> [Brief]: Copy the data that follows exactly, and include none of its images.
───── Input data
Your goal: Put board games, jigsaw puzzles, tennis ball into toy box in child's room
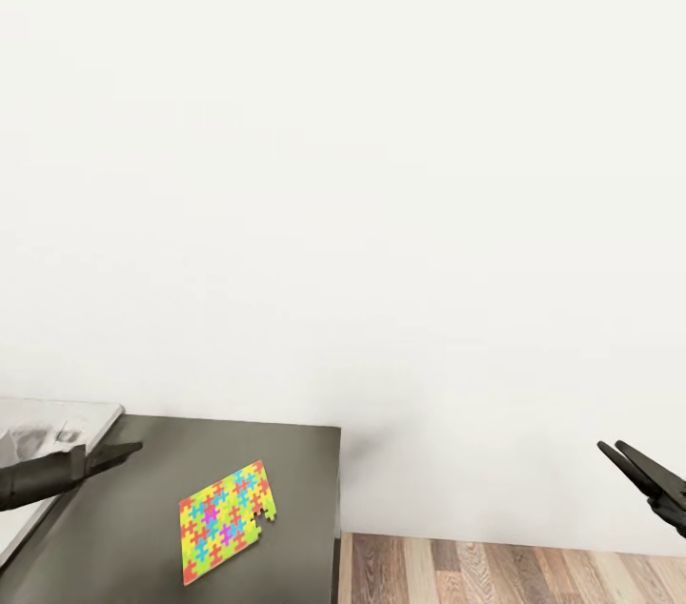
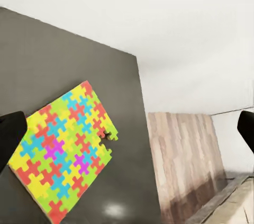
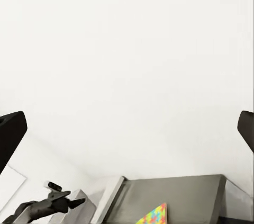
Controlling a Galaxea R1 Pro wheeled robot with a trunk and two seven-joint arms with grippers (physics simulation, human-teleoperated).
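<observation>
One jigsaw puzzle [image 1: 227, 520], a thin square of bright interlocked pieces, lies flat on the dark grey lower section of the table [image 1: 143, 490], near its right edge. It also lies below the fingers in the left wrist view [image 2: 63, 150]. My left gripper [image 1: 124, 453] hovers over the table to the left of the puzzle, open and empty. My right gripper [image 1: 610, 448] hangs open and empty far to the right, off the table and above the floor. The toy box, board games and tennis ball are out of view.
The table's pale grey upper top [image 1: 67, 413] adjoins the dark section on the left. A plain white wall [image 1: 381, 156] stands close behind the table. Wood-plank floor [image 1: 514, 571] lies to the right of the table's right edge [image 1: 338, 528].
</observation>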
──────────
> [Output of the exercise]:
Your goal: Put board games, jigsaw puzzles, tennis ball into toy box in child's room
Controlling a Galaxea R1 Pro wheeled robot with a trunk and two seven-joint arms with grippers (physics simulation, human-teleoperated).
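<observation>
One jigsaw puzzle [image 1: 227, 520], a thin square of bright interlocked pieces, lies flat on the dark grey lower section of the table [image 1: 143, 490], near its right edge. It also lies below the fingers in the left wrist view [image 2: 63, 150]. My left gripper [image 1: 124, 453] hovers over the table to the left of the puzzle, open and empty. My right gripper [image 1: 610, 448] hangs open and empty far to the right, off the table and above the floor. The toy box, board games and tennis ball are out of view.
The table's pale grey upper top [image 1: 67, 413] adjoins the dark section on the left. A plain white wall [image 1: 381, 156] stands close behind the table. Wood-plank floor [image 1: 514, 571] lies to the right of the table's right edge [image 1: 338, 528].
</observation>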

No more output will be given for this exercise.